=== EXERCISE DATA ===
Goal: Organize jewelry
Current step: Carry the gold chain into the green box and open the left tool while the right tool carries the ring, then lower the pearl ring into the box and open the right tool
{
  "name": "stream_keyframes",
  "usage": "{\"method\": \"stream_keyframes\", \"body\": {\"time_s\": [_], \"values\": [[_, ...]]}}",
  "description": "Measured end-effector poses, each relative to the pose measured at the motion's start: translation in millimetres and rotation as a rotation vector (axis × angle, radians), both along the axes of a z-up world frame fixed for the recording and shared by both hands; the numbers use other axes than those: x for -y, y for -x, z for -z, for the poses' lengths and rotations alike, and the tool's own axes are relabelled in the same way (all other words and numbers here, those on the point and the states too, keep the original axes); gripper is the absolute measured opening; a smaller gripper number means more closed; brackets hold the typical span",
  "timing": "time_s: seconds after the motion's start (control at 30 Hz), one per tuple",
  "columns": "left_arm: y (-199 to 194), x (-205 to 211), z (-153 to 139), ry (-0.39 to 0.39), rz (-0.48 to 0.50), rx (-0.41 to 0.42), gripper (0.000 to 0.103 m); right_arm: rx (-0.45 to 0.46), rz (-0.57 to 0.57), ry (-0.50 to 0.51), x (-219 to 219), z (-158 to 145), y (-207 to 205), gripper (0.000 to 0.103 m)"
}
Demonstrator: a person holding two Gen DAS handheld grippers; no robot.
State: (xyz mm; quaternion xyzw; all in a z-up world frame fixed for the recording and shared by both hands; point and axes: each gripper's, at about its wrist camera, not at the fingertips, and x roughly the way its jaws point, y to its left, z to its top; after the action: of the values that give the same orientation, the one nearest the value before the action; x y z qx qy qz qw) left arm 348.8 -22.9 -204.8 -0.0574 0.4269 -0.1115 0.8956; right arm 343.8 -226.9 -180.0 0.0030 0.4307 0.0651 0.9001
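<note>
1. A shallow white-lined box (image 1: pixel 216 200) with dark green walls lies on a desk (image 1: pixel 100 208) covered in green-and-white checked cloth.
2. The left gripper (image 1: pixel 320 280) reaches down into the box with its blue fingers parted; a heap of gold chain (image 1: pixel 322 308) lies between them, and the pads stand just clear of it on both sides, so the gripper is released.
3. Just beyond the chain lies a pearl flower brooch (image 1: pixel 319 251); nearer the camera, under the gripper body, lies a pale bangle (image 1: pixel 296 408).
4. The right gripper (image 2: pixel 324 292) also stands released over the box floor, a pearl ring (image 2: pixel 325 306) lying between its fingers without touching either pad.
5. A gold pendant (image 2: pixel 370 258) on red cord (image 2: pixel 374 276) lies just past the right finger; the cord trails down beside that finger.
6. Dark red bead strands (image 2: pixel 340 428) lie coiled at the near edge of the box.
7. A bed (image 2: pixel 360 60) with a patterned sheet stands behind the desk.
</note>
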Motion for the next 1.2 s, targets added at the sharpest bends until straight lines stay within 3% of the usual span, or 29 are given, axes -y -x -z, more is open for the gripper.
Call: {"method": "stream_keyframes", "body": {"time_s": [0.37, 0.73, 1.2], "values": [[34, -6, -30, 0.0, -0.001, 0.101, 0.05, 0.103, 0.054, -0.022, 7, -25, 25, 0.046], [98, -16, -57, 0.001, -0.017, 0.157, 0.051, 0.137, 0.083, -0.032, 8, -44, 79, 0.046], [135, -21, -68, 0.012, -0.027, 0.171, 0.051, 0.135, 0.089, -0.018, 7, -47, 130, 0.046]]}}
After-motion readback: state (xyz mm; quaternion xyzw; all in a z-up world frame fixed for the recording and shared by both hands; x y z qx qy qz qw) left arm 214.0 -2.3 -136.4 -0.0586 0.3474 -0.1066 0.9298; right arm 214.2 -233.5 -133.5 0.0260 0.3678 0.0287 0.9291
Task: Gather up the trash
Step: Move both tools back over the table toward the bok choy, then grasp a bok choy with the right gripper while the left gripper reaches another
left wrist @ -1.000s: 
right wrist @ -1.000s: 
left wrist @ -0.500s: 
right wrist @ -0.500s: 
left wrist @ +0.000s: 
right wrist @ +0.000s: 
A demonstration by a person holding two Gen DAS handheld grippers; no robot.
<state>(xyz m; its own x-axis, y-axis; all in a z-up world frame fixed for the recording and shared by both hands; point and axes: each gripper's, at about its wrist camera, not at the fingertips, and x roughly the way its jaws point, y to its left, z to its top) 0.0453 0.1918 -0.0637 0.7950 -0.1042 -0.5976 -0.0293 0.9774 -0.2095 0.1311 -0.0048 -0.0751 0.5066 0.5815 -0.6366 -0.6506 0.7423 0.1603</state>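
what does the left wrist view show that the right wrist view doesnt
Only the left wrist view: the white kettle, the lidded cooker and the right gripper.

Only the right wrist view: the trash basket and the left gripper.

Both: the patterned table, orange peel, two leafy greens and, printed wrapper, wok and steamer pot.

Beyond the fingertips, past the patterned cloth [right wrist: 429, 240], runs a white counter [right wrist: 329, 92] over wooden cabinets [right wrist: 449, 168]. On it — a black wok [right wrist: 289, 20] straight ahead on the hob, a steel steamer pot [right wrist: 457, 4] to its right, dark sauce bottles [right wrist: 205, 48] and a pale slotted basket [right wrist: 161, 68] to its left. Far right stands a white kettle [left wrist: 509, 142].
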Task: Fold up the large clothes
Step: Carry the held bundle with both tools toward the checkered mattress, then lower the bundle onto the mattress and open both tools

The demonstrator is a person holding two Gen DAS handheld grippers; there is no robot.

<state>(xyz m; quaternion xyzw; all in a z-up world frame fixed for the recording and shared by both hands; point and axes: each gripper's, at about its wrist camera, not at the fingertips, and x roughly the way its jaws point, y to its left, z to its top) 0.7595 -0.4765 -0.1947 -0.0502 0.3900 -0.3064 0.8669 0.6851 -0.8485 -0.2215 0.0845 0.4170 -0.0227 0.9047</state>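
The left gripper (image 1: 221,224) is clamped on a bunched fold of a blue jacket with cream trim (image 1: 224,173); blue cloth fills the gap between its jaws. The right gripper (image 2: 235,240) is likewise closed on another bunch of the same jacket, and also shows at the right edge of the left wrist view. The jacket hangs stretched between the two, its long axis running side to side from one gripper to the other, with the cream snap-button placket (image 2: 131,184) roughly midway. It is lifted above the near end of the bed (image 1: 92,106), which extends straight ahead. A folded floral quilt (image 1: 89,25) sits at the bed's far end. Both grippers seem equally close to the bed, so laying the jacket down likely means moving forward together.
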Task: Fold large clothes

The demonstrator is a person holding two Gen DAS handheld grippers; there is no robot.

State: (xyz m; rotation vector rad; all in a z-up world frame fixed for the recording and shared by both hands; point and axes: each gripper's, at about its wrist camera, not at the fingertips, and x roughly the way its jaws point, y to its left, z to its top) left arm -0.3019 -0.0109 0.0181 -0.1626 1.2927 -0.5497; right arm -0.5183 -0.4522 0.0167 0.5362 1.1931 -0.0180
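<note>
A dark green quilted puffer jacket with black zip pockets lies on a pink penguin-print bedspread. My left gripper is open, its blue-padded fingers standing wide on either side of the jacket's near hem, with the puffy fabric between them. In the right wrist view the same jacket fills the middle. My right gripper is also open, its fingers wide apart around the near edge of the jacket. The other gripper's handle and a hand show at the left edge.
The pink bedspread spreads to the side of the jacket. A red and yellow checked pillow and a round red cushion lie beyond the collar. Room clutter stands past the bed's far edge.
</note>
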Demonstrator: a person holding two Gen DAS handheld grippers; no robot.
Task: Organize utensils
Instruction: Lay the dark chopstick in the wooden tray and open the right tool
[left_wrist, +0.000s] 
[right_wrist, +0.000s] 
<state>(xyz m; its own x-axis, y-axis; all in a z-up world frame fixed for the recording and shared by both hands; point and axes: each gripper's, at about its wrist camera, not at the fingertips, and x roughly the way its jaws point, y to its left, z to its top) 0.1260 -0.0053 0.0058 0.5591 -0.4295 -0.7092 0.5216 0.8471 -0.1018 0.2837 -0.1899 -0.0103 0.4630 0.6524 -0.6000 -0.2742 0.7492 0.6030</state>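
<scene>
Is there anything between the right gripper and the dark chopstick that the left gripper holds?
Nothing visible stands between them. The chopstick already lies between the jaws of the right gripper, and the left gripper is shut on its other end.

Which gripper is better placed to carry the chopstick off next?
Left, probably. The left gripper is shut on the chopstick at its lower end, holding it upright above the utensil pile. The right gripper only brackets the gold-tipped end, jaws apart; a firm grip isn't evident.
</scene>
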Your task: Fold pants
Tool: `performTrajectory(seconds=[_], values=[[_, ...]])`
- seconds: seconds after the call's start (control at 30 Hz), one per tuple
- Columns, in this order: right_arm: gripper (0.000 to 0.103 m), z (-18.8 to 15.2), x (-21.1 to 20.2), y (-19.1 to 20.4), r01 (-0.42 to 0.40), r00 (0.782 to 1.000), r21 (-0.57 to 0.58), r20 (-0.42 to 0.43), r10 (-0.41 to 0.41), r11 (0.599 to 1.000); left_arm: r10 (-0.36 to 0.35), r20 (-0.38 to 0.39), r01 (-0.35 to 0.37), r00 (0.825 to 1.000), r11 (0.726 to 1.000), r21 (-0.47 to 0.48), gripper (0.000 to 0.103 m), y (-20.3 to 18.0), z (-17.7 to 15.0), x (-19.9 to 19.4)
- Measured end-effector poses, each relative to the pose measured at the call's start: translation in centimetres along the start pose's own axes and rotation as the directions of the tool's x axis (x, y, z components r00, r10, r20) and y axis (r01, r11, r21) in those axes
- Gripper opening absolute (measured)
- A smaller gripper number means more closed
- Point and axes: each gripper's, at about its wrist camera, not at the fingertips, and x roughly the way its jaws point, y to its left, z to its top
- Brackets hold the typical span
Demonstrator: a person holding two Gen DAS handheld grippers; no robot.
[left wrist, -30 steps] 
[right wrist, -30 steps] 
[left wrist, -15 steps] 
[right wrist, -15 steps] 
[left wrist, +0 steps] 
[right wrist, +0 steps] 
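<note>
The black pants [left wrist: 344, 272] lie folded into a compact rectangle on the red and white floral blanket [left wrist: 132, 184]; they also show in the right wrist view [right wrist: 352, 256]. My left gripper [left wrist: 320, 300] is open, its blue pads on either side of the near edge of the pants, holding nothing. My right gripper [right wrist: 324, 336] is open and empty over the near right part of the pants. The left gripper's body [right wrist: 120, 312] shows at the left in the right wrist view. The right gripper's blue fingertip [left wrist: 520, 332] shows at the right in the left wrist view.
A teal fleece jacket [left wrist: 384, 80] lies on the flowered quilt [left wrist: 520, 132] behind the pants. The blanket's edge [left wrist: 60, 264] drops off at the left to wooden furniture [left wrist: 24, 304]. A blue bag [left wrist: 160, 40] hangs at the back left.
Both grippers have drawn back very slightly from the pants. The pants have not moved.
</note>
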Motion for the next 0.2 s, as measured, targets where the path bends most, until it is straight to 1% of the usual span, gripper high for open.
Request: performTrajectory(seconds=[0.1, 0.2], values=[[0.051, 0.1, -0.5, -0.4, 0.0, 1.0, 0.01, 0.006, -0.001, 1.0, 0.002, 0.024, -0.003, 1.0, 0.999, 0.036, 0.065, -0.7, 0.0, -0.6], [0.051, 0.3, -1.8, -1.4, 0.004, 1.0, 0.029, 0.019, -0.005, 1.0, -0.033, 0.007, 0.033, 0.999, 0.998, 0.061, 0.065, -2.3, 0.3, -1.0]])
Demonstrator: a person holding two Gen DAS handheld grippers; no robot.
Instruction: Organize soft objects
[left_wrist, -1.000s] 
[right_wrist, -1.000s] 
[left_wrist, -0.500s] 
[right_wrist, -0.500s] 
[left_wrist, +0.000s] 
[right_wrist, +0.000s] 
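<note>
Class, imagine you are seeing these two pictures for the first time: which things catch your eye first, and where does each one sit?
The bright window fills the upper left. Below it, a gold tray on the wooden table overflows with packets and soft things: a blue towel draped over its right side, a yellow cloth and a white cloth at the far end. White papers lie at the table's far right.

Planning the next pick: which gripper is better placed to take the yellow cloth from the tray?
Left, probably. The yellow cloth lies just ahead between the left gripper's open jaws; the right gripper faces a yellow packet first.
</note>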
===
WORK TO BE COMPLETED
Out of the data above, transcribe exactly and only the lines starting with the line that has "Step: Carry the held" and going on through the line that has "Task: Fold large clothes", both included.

WRITTEN ANSWER
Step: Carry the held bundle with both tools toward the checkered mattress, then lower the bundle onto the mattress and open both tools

The demonstrator is a person holding two Gen DAS handheld grippers; there is no robot.

<state>(xyz m; quaternion xyzw; all in a z-up world frame fixed for the recording and shared by both hands; point and axes: each gripper's, at about its wrist camera, not at the fingertips, and x roughly the way its jaws point, y to its left, z to its top) 0.7595 -0.4765 -0.1947 -0.0502 0.3900 -0.3064 0.8669 0.6851 -0.8485 -0.2215 0.0845 0.4170 -0.0227 0.9047</state>
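The left gripper (image 1: 221,224) is clamped on a bunched fold of a blue jacket with cream trim (image 1: 224,173); blue cloth fills the gap between its jaws. The right gripper (image 2: 235,240) is likewise closed on another bunch of the same jacket, and also shows at the right edge of the left wrist view. The jacket hangs stretched between the two, its long axis running side to side from one gripper to the other, with the cream snap-button placket (image 2: 131,184) roughly midway. It is lifted above the near end of the bed (image 1: 92,106), which extends straight ahead. A folded floral quilt (image 1: 89,25) sits at the bed's far end. Both grippers seem equally close to the bed, so laying the jacket down likely means moving forward together.
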Task: Fold large clothes

The answer given is complete as it stands.